💡 Core Concepts & Executive Briefing
Introduction
If you’re an insurance broker trying to scale, one of the biggest shifts is moving from “the owner closes” to “a sales team closes.” That change won’t happen by accident. You need three things working together: (1) the right people, (2) a training path that gets them productive fast, and (3) a compensation plan that rewards the behavior that actually grows a brokerage.
For brokers, “sales” is not just getting leads. It’s qualifying coverage needs, matching the right market and structure, writing or coordinating the right application details, and guiding the client to a confident decision. Your team must be fluent in that flow.
Recruiting the Right Talent
Start by hiring for the job your brokerage actually needs—not just what the candidate claims they can do.
In insurance brokering, you want salespeople who can:
- Ask coverage questions without panicking or bluffing
- Talk to business owners and decision-makers (not just “prospects”)
- Stay organized when there are multiple lines (GL, WC, Auto, Property, Cyber, Umbrella, etc.)

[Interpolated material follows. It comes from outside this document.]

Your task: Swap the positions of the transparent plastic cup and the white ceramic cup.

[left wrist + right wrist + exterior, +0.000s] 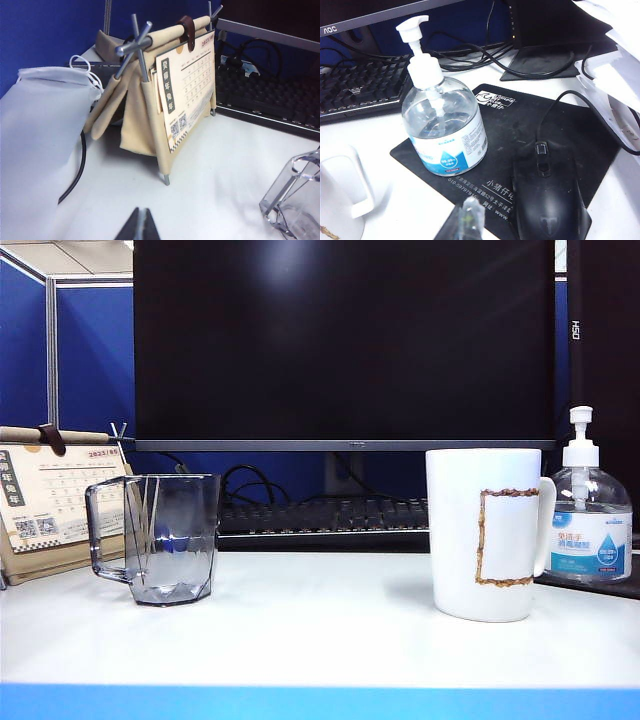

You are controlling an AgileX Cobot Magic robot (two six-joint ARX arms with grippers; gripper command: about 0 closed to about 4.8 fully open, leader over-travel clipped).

- Learn product nuance quickly (limits, exclusions, deductibles, endorsements)
A practical way to hire:
- Use an interview scorecard with categories like “listening and question quality,” “objection handling,” “follow-up discipline,” and “comfort with paperwork.”
- Run a role-play where the candidate handles a real broker scenario: a client wants “the cheapest,” but the broker needs to confirm exposures, loss history, and coverage requirements.
You’re not only hiring for skill—you’re hiring for the temperament to do careful work under time pressure.
Training and Development
Your training has to be structured around your brokerage’s real sales cycle. If your team only learns “insurance basics” but not your exact process, they’ll stall at the worst moment: when the quote is due, the data is incomplete, or the client has coverage concerns.
Build a training plan that includes:
- Product/market basics: What you place, what you avoid, and why
- Your intake process: how to gather exposure details and documents
- Proposal/quote process: how to package results in plain English
- Handling objections specific to brokers: “I’m shopping price,” “We’ve always used our agent,” “I don’t want to change carriers,” “We had a claim once,” “I’m worried about underwriting”
A strong approach is a 14-day immersive onboarding where new hires shadow calls, role-play client conversations, and complete guided workflows:
- Days 1–3: shadow discovery calls + learn your broker intake form
- Days 4–7: run mock calls and write a “coverage needs summary” from scratch
- Days 8–11: submit practice submissions with checklists and QA review
- Days 12–14: conduct live calls with close supervision, focusing on next-step clarity
By the end, they should be able to run discovery, identify coverage gaps, and set expectations for timelines (quote turnaround, underwriting questions, bind steps).
Compensation Plans
Commission plans often fail brokers because they pay for activity instead of outcomes, or they pay too late.
Design compensation to reward the behaviors that drive written business:
- Quality discovery (not just booked calls)
- Clean submissions (low rework rate)
- Next-step progress (applications complete, underwriting questions answered)
- Timely follow-up through binder
A tiered commission structure works well in brokerage because deal sizes and complexity vary. For example, instead of one flat rate, pay higher percentages when reps consistently move accounts from discovery to submission quality and then to bound coverage.
Key rule: define “what counts” clearly. If a rep gets credit for a quote request but the submission is incomplete and never binds, your incentives will quietly train the team to do the wrong work.
Overcoming Challenges
When you hire a team, you may see an initial dip in “closing speed.” That’s normal if your onboarding and process aren’t tight.
To prevent the dip from turning into a month-long drag, standardize the parts that create confusion:
- Create a clear sales manual tied to your brokerage workflow
- Provide objection scripts and safe language for coverage conversations
- Require the same documentation steps every time
Example of a standard objection path in brokerage:
- Client: “We just want the cheapest workers’ comp.”
- Rep script: confirm class codes, payroll details, modifier/exposure inputs, claims history, and explain what changes under different markets (and why “cheapest” can cost more after renewal)
- Next step: secure underwriting-ready info and set a timeline for bind-ready coverage
Your manual should show the step-by-step flow from first call to binder so a new rep doesn’t improvise at the exact point where underwriting risk lives.
Conclusion
To build a sales team that actually grows your insurance brokerage, recruit the right people, train them on your exact broker workflow, and pay for the outcomes that lead to bound policies. Do that, and you won’t just scale activity—you’ll scale reliable revenue.